You are asked to reproduce the listing exactly and to omit its pictures.

────────────────

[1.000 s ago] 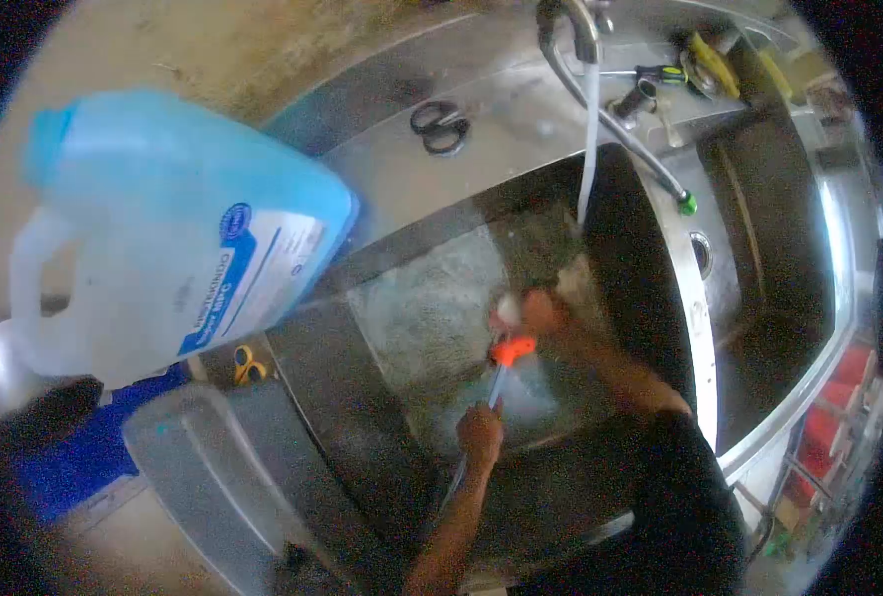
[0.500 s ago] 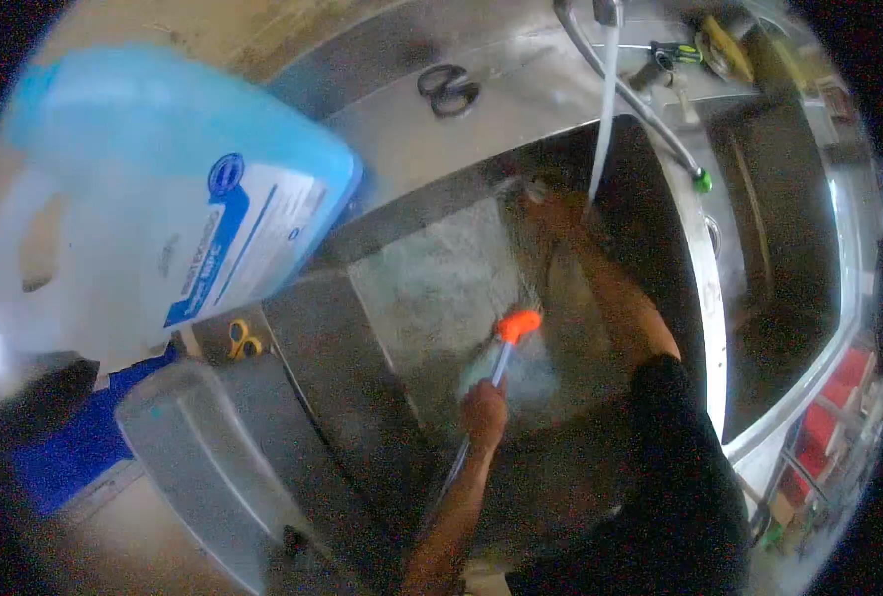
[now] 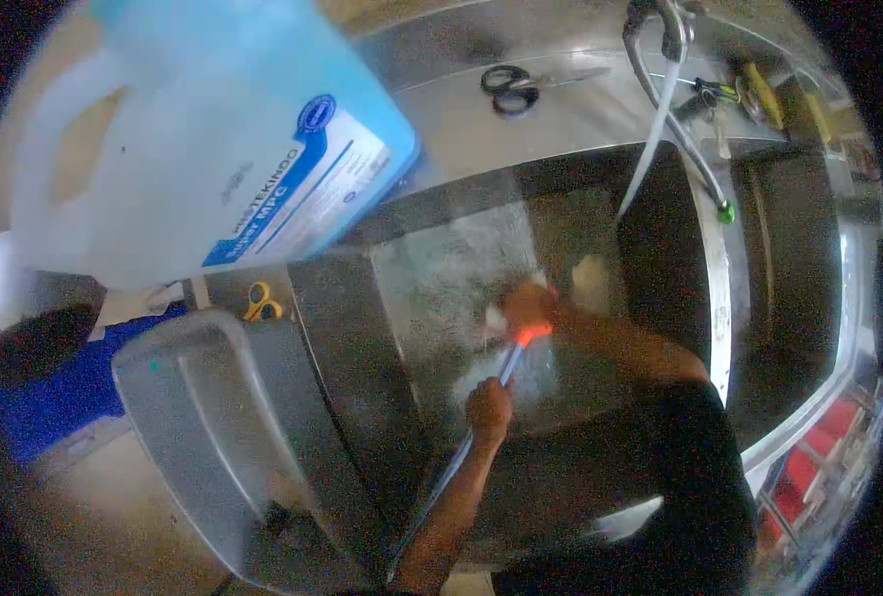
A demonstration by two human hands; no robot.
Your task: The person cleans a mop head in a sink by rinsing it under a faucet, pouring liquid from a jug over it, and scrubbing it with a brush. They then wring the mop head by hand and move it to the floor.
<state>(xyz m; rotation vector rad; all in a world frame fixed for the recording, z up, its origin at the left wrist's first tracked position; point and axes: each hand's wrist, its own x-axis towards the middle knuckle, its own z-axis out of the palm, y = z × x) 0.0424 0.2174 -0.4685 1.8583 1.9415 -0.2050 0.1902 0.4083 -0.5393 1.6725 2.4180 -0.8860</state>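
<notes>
The blue jug [image 3: 213, 129], labelled "Super MPC", looms over the steel sink [image 3: 705, 288]. In the basin, a long tool [image 3: 509, 366] slants up from the left hand [image 3: 488, 405], closed round its shaft, to its orange end beneath the right hand [image 3: 529, 306]; that hand's grip I cannot tell.

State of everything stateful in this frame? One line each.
Tap: on, water running into the sink.
Left hand: closed around the tool handle.
Right hand: on the tool's orange head; grip unclear.
Black scissors: closed, lying on the counter.
Blue jug: cap out of frame, so open or closed cannot be told.
</notes>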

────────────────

WRITTEN SOLUTION:
[1.000 s ago] 
[0.500 s ago] 
[now] 
A demonstration by two human hands; no robot.
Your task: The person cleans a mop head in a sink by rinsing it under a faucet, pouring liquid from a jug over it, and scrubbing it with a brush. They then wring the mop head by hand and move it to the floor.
<state>(xyz m; rotation vector rad; all in a world frame fixed for the recording, z up, its origin at the left wrist's first tracked position; point and axes: each hand's wrist, its own x-axis towards the middle knuckle, its own z-axis out of the palm, y = z × x) 0.0424 0.2174 -0.4685 1.8583 1.9415 -0.2050 0.1902 0.4083 -0.5393 1.6725 2.4180 -0.8860</state>
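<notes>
The blue jug [image 3: 213, 129], labelled "Super MPC", looms over the steel sink [image 3: 705, 288]. In the basin, a long tool [image 3: 509, 366] slants up from the left hand [image 3: 488, 405], closed round its shaft, to its orange end beneath the right hand [image 3: 529, 306]; that hand's grip I cannot tell.

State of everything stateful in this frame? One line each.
Tap: on, water running into the sink.
Left hand: closed around the tool handle.
Right hand: on the tool's orange head; grip unclear.
Black scissors: closed, lying on the counter.
Blue jug: cap out of frame, so open or closed cannot be told.
</notes>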

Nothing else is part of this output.